> **Instructions for the task**:
An exact retyping of all lines below is the answer; pictures do not belong in it.

• • •

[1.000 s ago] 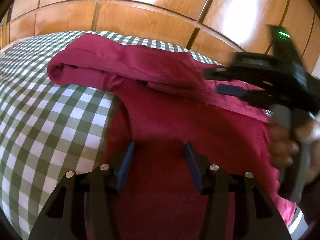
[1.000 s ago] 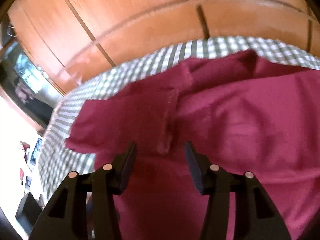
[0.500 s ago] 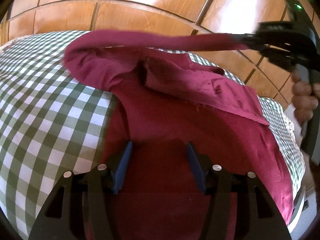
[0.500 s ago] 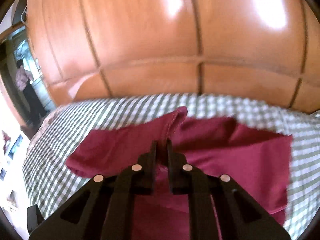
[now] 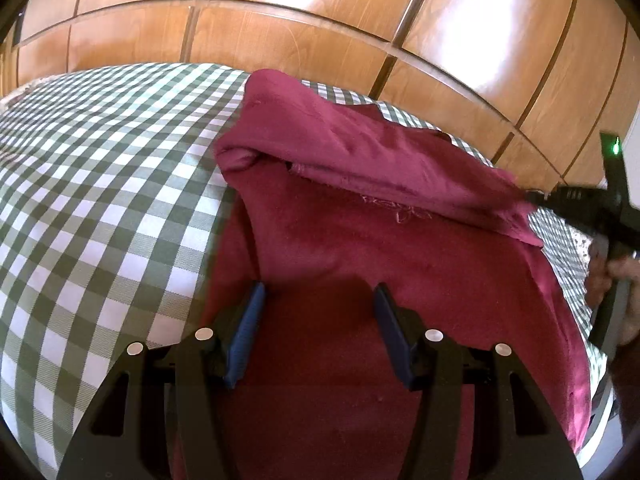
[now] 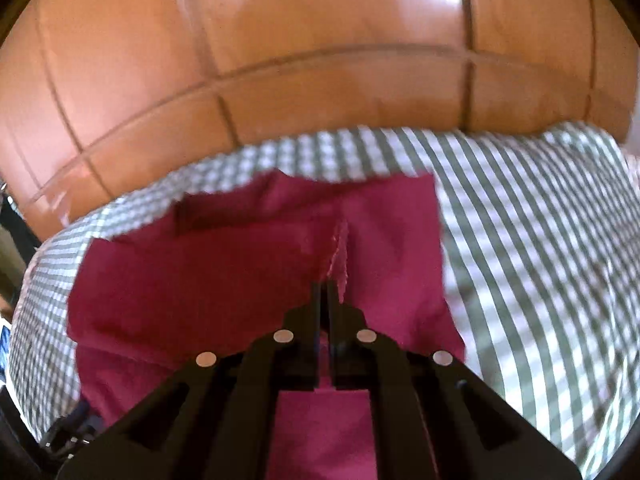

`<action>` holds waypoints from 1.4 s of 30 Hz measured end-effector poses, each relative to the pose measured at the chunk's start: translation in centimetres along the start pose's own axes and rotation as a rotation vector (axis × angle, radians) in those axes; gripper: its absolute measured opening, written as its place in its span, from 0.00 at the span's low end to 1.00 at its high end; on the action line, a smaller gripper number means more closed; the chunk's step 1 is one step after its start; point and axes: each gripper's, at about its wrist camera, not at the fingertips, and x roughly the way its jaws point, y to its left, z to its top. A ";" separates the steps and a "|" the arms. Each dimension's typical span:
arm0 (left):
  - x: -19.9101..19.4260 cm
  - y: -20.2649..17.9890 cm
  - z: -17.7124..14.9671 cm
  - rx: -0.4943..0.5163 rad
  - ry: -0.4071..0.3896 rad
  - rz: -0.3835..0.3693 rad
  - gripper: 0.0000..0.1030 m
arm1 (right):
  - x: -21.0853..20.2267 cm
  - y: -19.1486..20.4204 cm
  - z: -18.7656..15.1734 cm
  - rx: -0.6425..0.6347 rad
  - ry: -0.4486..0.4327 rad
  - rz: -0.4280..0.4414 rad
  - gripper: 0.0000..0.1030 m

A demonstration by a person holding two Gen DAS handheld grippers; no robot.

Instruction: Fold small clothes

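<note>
Being pinched in the right tool (image 6: pixel 325 292), maroon cloth's (image 5: pixel 360 240) frayed edge, left tool (image 5: pixel 318 308) being held apart over it, holding hand (image 5: pixel 612 280) being shown only in left view.

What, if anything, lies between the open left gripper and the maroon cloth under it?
Nothing visible. The left gripper hangs open directly over the maroon cloth with only bare fabric between its fingers. The right gripper, shut on the cloth's frayed edge, sits off to the side, clear of that path.
</note>
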 end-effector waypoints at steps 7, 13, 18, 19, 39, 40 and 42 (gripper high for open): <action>-0.2 -0.2 0.6 0.007 0.035 0.008 0.54 | 1.2 -2.3 -1.8 0.043 0.023 -0.042 0.02; -1.9 1.6 3.5 -0.127 0.032 -0.093 0.54 | 0.0 -1.6 -1.8 0.010 -0.022 -0.064 0.02; 0.1 1.7 7.8 -0.225 0.028 -0.226 0.69 | 1.8 -1.4 -2.7 -0.010 0.022 -0.085 0.02; 0.9 1.7 8.5 -0.248 0.027 -0.246 0.70 | 1.9 -1.4 -2.8 -0.010 0.019 -0.087 0.02; -1.2 4.2 12.8 -0.203 -0.076 0.005 0.63 | -1.2 -0.9 -1.2 -0.062 -0.067 -0.075 0.35; -0.8 3.0 13.3 -0.162 -0.077 -0.003 0.63 | -1.8 -0.5 -0.8 -0.073 -0.085 -0.068 0.35; 0.9 0.4 14.1 -0.062 -0.065 -0.005 0.64 | -2.1 0.6 0.1 -0.088 -0.089 -0.029 0.35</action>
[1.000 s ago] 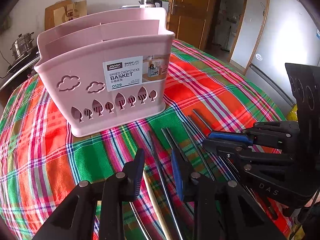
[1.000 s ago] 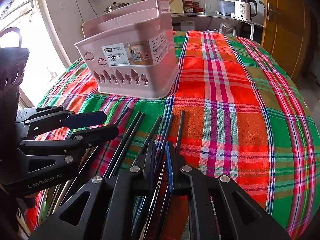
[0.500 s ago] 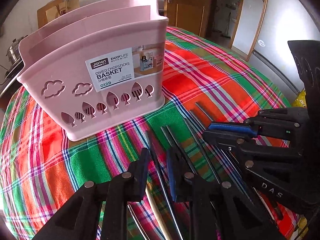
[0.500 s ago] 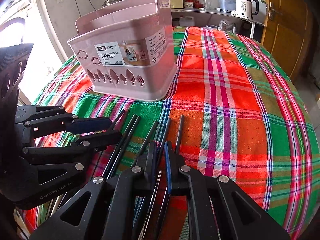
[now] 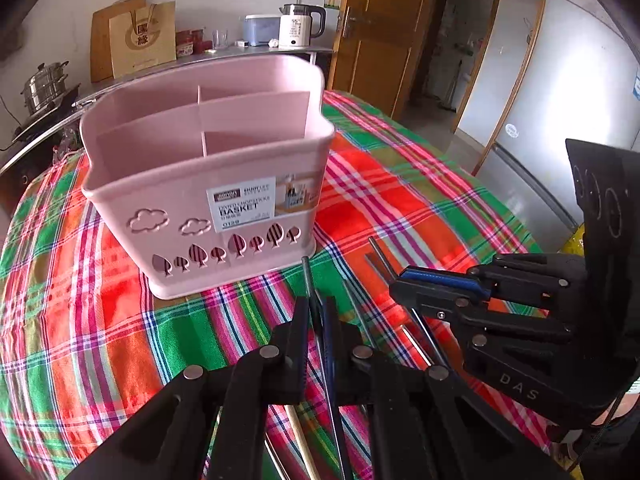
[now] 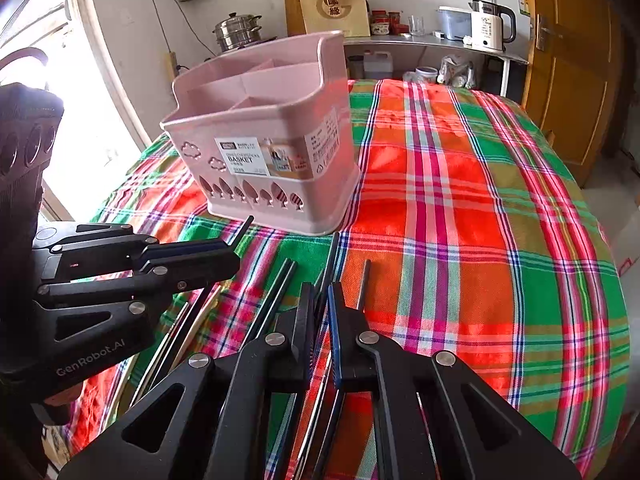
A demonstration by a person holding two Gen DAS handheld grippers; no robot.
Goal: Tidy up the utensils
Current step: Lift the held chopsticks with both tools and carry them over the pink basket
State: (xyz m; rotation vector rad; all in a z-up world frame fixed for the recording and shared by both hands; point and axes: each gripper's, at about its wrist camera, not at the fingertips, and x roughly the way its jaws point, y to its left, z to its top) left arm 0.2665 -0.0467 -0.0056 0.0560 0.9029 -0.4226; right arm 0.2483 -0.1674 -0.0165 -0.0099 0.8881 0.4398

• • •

> **Solution to this exercise**:
[1.000 s ago] 
[1.000 s ago] 
[0.500 s ago] 
[0.500 s ago] 
[now] 
[now] 

`<action>` holds waypoints from 1.4 s of 30 Hz measured end-effector poses, each relative to the pose measured at the chunk's start: translation in centimetres along the start pose's own axes and rotation as a rotation vector (axis × angle, radians) in those axes; gripper: its absolute measured opening, written as its place in its span, from 0.00 at the span's low end to 1.00 at its high end; on the action line, a smaller gripper number means more closed; the chunk's step 1 is one step after its start; point and axes: each gripper's, at about its wrist camera, not at the fingertips, and x roughly the way its jaws point, y to its left, z to its top. A ";" separates the steps and a "|" the arms. Each dimension's typical span:
arm0 (left):
  - x: -19.9101..19.4260 cm
  - y: -20.2649..17.9890 cm
  - z: -17.7124..14.9671 cm
  - rx: -0.4943..0.5163 rad
  - ry: -0.4071..0.3896 rad
  - rz: -0.3835..0.3693 rad
  - gripper: 0.0000..0.1030 m
arm1 (right):
  - x: -21.0853..20.2267 cm
  - y: -19.1486..20.4204 cm
  - z: -18.7656..15.1734 cm
  - rx: -0.6425..0.6347 rad
  - ry: -0.4486..0.4327 rad
  - rz: -0.4280..0.4414 rad
  - gripper: 0.0000..0.1030 m

A demonstration by a person holding two Gen DAS handheld grippers; no robot.

Instruction: Fold small clothes

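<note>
Being pinched in the right tool (image 6: pixel 325 292), maroon cloth's (image 5: pixel 360 240) frayed edge, left tool (image 5: pixel 318 308) being held apart over it, holding hand (image 5: pixel 612 280) being shown only in left view.

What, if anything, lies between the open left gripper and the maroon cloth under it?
Nothing visible. The left gripper hangs open directly over the maroon cloth with only bare fabric between its fingers. The right gripper, shut on the cloth's frayed edge, sits off to the side, clear of that path.
</note>
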 end-effector waypoints at steps 7, 13, 18, 19, 39, 40 and 42 (gripper high for open): <action>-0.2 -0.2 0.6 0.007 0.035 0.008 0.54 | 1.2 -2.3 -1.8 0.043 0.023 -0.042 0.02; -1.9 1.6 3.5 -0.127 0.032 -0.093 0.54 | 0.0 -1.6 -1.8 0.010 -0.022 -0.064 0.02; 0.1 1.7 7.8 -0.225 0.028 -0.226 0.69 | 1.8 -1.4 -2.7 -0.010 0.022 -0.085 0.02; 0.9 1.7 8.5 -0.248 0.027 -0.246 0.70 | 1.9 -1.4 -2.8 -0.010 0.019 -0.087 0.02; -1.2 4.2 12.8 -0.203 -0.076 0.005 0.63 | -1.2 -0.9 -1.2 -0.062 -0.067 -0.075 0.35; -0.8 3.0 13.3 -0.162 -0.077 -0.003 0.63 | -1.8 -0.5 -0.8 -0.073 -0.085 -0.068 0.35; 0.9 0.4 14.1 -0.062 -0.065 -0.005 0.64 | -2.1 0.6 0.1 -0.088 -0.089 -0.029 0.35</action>
[1.000 s ago] 
[1.000 s ago] 
[0.500 s ago] 
[0.500 s ago] 
[now] 
[now] 
A demonstration by a person holding two Gen DAS handheld grippers; no robot.
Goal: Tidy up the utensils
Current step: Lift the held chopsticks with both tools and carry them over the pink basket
State: (xyz m; rotation vector rad; all in a z-up world frame fixed for the recording and shared by both hands; point and axes: each gripper's, at about its wrist camera, not at the fingertips, and x roughly the way its jaws point, y to its left, z to its top) left arm 0.2665 -0.0467 -0.0056 0.0560 0.9029 -0.4226; right arm 0.2483 -0.1674 -0.0165 -0.0099 0.8881 0.4398

Nothing more remains in this exercise.